:: TASK PROMPT ::
Restate word for word the lines of the listing below, from its first line through the line with "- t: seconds", without the pictures.

[COLLECTED MATERIAL — start]

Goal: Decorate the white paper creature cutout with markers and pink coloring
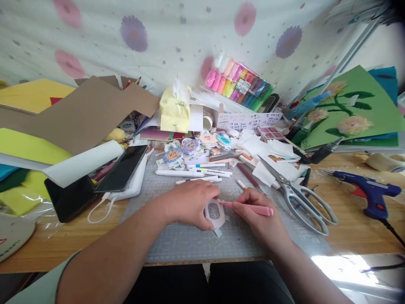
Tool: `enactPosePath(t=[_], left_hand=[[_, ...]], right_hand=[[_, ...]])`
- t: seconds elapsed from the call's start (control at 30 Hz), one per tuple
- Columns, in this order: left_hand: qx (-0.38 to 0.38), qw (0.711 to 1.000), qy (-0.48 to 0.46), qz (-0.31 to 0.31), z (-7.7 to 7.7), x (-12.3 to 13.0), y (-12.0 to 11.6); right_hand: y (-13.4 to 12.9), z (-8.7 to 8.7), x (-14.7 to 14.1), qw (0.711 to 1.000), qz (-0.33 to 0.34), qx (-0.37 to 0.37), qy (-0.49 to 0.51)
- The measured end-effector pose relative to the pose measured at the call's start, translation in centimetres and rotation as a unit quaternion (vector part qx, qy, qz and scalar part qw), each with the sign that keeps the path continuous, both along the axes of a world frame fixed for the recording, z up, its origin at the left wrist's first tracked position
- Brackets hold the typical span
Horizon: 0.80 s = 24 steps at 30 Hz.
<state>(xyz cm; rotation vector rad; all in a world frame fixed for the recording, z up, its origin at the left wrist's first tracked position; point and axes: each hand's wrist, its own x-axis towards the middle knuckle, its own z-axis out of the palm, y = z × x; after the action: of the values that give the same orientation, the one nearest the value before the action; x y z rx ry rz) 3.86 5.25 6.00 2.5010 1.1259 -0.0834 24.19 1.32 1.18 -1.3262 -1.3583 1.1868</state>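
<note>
The left hand [193, 204] holds the cutout [215, 214] on the mat [177, 245], thumb and fingers curved, partly hiding it; the right hand [257, 213] pinches the pen [253, 208] closed, its tip unclear; behind, marker [179, 173]

a pale mint-green sleeve [41, 283] shows at the near left, plain, its hem curving around the left arm [117, 249]. the left hand [190, 203] and right hand [264, 215] are bare, as is the visible right arm [311, 270]. black or very dark cloth [172, 283] covers the lap, near centre.
</note>
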Motion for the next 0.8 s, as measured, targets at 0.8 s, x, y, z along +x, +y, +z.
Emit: enactPosePath(t=[0.8], left_hand=[[-0.004, 1.0, -0.002, 0.01, 0.01, 0.03, 0.02]], right_hand=[[0.23, 0.33, -0.34, 1.0, 0.013, 0.0, -0.007]])
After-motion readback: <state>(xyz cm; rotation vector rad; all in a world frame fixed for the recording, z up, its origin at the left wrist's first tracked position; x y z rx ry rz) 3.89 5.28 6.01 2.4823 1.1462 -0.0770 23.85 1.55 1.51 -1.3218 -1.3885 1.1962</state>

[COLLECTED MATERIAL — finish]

:: SOLUTION TO THIS PROBLEM ::
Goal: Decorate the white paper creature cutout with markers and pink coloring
Tool: `enactPosePath(t=[_], left_hand=[[_, ...]], right_hand=[[_, ...]])`
- t: seconds elapsed from the call's start (control at 30 Hz), one per tuple

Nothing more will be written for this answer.